A significant number of Christians and Muslims in Togo also incorporate elements of folk religion into their practice. Togo is a secular state and the nation's constitution provides freedom of religion and worship. The Christian population primarily comprises Catholics and various Protestant denominations.

== Statistics ==
The 2022 general population and housing census found 49.2% of the Togolese population identified as Christian, 18.6% as Muslim, 17.0% as practitioners of traditional faiths, 9.4% with no religion, and 2.9% with other religions.

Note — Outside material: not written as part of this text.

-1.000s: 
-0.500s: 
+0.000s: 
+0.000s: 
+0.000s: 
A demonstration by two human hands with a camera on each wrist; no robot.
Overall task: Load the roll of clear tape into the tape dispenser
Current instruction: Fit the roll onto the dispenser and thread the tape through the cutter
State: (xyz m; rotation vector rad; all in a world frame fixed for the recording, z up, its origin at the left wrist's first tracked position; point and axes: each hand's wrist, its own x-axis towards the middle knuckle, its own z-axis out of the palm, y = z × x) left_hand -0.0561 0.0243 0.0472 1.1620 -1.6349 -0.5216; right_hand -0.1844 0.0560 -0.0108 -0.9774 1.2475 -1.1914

Between the 2010 and 2022 censuses, the share of Muslims increased from 16.1% to 18.6% of the total population, and the proportion of Togolese Christians grew from 48.6% to 49.2%. Conversely, the percentage of those identifying with traditional religions declined sharply from 27.7% to 17.0% of the population in the same time period.

| Religion | 2022 Census |  |
| # | % |
| Christianity | 3,965,800 | 49.2 |
| —Catholicism | 1,688,420 | 21.0 |
| —Protestantism | 1,680,523 | 20.8 |
| —Jehovah's Witnesses | 51,087 | 0.6 |
| —Other Christian | 545,770 | 6.8 |
| Islam | 1,499,867 | 18.6 |
| Traditional faiths | 1,367,266 | 17.0 |
| Other | 231,073 | 2.9 |
| No religion | 759,447 | 9.4 |
| Not stated | 187,619 | 2.3 |
| Unknown | 47,100 | 0.6 |
| Total | 8,058,172 | 100 |

==Overview==
The 2014 General Population and Housing Census noted that 25% of the population was Catholic, making it the primary branch of Christianity in Togo, while other denominations included Methodists, Lutherans, Assemblies of God, Seventh-day Adventists, The Church of Jesus Christ of Latter-day Saints (Mormons) and Jehovah's Witnesses. Nichiren Buddhists, followers of the International Society of Krishna Consciousness, Baha’is and Hindus are among other religious groups in the country.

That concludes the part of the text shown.